How ACK One Fleet Enables Scalable AI Workloads with Multi‑Cluster GPU Scheduling
ACK One Fleet, Alibaba Cloud's enterprise multi‑cluster solution, provides inventory‑aware elastic GPU scheduling, cross‑region resource sharing, multi‑cluster HPA and model distribution, allowing AI inference and training workloads to scale efficiently, reduce costs, and maximize GPU utilization.
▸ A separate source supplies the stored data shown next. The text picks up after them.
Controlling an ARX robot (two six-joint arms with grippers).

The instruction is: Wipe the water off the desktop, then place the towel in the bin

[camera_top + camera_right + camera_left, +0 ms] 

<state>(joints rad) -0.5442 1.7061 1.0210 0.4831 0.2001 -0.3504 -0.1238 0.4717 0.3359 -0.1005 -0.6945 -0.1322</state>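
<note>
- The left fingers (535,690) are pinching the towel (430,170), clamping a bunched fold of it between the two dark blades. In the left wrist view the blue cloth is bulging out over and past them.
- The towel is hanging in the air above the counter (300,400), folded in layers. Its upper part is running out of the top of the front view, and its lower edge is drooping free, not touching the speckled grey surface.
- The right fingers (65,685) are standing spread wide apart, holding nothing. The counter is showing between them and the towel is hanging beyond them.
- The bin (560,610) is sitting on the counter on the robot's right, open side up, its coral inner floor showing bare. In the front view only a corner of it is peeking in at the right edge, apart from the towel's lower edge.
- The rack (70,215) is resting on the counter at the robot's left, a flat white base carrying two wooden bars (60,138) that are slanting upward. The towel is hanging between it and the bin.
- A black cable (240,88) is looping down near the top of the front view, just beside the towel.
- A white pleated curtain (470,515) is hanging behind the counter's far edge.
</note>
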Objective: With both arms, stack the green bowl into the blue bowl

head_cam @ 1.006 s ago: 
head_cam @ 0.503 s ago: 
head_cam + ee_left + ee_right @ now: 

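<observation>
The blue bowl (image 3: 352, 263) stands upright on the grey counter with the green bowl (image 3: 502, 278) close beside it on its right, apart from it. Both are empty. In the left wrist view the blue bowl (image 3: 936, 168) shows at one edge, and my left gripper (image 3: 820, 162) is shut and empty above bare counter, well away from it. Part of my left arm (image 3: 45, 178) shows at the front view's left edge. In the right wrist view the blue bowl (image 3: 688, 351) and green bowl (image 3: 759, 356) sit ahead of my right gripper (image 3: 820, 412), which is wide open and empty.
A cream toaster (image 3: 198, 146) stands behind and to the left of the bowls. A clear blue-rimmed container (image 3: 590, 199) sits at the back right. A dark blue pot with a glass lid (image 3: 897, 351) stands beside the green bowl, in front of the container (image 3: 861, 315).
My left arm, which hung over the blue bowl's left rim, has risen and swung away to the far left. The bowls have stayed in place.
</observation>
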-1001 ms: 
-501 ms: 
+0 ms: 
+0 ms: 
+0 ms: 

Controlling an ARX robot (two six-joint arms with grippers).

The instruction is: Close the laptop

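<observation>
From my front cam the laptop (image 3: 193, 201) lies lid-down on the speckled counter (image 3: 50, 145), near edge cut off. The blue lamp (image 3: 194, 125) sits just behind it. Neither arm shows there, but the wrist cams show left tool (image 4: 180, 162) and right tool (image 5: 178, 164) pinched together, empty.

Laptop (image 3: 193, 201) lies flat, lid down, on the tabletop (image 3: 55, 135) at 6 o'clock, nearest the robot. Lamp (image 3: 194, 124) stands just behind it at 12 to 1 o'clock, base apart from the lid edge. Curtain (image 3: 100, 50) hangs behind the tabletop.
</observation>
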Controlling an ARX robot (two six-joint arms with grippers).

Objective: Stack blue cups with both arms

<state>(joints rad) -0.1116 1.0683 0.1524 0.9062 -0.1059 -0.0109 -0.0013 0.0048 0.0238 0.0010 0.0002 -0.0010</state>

AI Workload on ACK One Fleet
In today’s rapid AI development, GPUs have become the core productivity for AI innovation. AI inference services demand real‑time scaling for burst traffic, and AI training requires massive compute, leading to challenges such as uneven GPU distribution, resource shortages, and high costs.
ACK One Fleet Overview
ACK One Fleet is Alibaba Cloud’s enterprise‑grade multi‑cluster management solution. It offers an intelligent compute scheduling engine that breaks resource boundaries, supports cross‑region and hybrid‑cloud multi‑cluster scheduling, quickly supplies compute, and improves GPU utilization. It also delivers end‑to‑end multi‑cluster collaboration for AI inference and AI jobs, helping enterprises achieve scalable, stable, and low‑cost AI deployment.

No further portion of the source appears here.